ZFIN ID: ZDB-PUB-181219-11
Non-Synonymous variants in Premelanosome Protein (PMEL) cause ocular pigment dispersion and pigmentary glaucoma
Lahola-Chomiak, A.A., Footz, T., Nguyen-Phuoc, K., Neil, G.J., Fan, B., Allen, K.F., Greenfield, D.S., Parrish, R.K., Linkroum, K., Pasquale, L.R., Leonhardt, R.M., Ritch, R., Javadiyan, S., Craig, J.E., Ted Allison, W., Lehmann, O.J., Walter, M.A., Wiggs, J.L.
Date: 2018
Source: Human molecular genetics   28(8): 1298-1311 (Journal)
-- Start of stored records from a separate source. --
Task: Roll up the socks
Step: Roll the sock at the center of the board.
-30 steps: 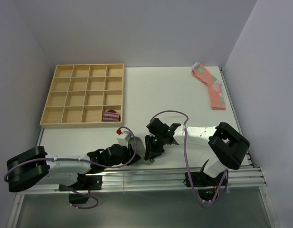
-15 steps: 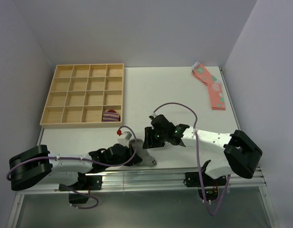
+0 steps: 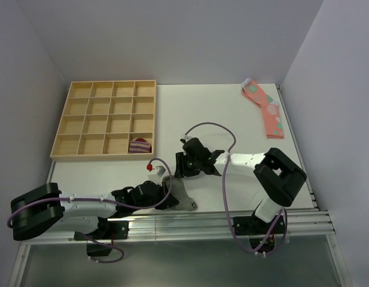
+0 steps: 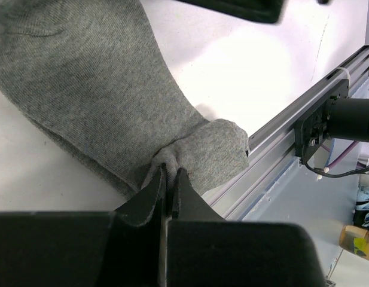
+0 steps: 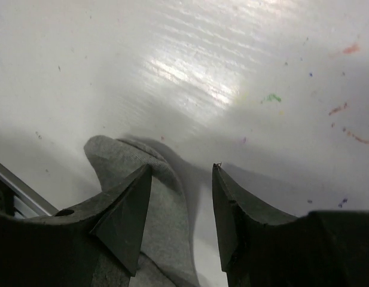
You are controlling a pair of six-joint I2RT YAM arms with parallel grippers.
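Rolling looks barely begun: the left gripper [image 4: 168, 174] pinches a fold of the grey sock [image 4: 94, 84], while the right gripper [image 5: 181, 176] hovers half-open, empty, needing a hold next.

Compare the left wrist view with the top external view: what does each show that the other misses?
Only the left wrist view shows the left gripper pinched shut on a bunched fold of the grey knitted sock. Only the top external view shows the wooden compartment tray holding a small purple-striped bundle, the pink spotted socks at the far right, and the right gripper above the sock's far end. Both show the sock lying on the white table by the metal rail.
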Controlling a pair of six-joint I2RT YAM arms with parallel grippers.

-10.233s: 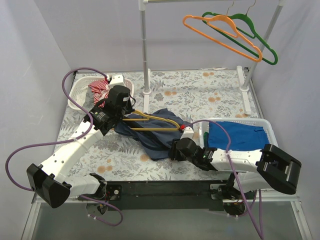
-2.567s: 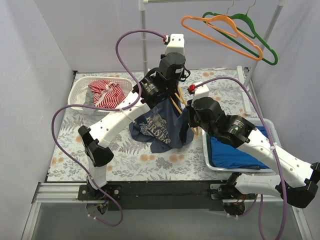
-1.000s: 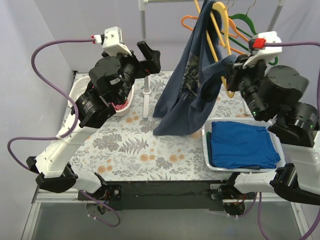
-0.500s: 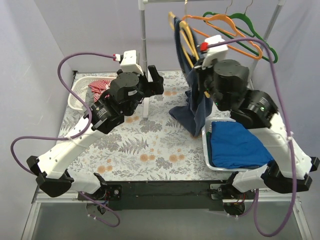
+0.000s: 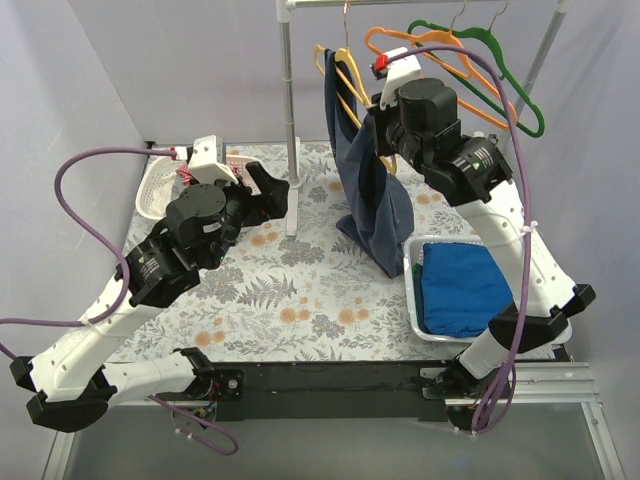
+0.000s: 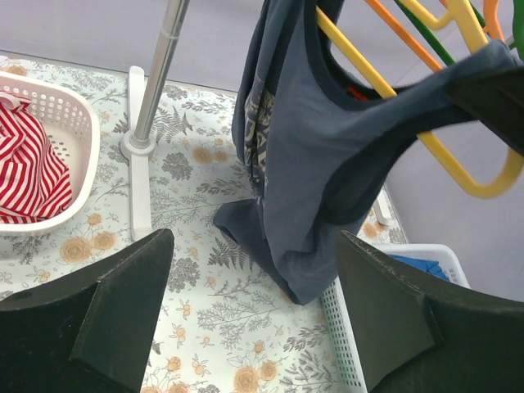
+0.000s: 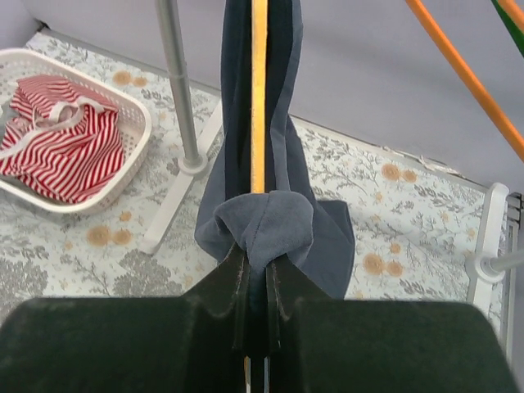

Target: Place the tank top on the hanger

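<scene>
Top view: tank top (image 5: 365,190) hangs at about 12 o'clock over the bench (image 5: 300,290), draped on the yellow hanger (image 5: 345,75) just below the rack rail (image 5: 420,2). I cannot tell whether the hook is over the rail, or whether the low hem touches the bench. Right claw (image 7: 255,266) is clamped on a bunched fold of navy cloth, with the hanger arm pinched inside it. Left claw (image 5: 268,190) is at 9 o'clock of the garment, jaws wide apart, holding nothing. Left wrist view: one hanger arm pokes out through an opening and the cloth (image 6: 327,164) sags lopsided below it, with most of its bulk to one side. Handling judgement: light, limp knit with no stiffness of its own, likely to slide on smooth plastic if released unevenly. Best hold is cloth and hanger arm together near the shoulder, as the right claw has it. For evening it out, pinch the free strap or the hem edge, not the loose middle. Orange hanger (image 5: 470,70) at 1 o'clock is a snag risk.
</scene>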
Registered Authors: Allison, Ted, Lehmann, Ordan J.
Keywords: none
MeSH Terms:
  • Adult
  • Amyloid/metabolism
  • Animals
  • Female
  • Glaucoma, Open-Angle/genetics*
  • HeLa Cells
  • Humans
  • Iris/metabolism
  • Male
  • Melanosomes/genetics
  • Middle Aged
  • Mutation, Missense/genetics
  • Pedigree
  • Pigmentation/genetics
  • Whole Exome Sequencing/methods
  • Young Adult
  • Zebrafish
  • gp100 Melanoma Antigen/genetics*
  • gp100 Melanoma Antigen/physiology*
PubMed: 30561643 Full text @ Hum. Mol. Genet.
Pigmentary Glaucoma (PG) is a common glaucoma subtype that results from release of pigment from the iris, called Pigment Dispersion Syndrome (PDS), and its deposition throughout the anterior chamber of the eye. Although PG has a substantial heritable component, no causative genes have yet been identified. We used Whole Exome Sequencing (WES) of two independent pedigrees to identify two PMEL variants associated with heritable PDS/PG. PMEL (premelanosome protein) encodes a key component of the melanosome, the organelle essential for melanin synthesis, storage, and transport. Targeted screening of PMEL in three independent cohorts (n = 394) identified seven additional PDS/PG-associated non-synonymous variants. Five of the nine variants exhibited defective processing of the PMEL protein. In addition, analysis of PDS/PG-associated PMEL variants expressed in HeLa cells revealed structural changes to pseudomelanosomes indicating altered amyloid fibril formation in five of the nine variants. Introduction of 11 base-pair deletions to the homologous pmela in zebrafish by the CRISPR-Cas9 method caused profound pigmentation defects and enlarged anterior segments in the eye, further supporting PMEL's role in ocular pigmentation and function. Taken together, these data support a model in which missense PMEL variants represent dominant negative mutations that impair the ability of PMEL to form functional amyloid fibrils. While PMEL mutations have previously been shown to cause pigmentation and ocular defects in animals, this research is the first report of mutations in PMEL causing human disease.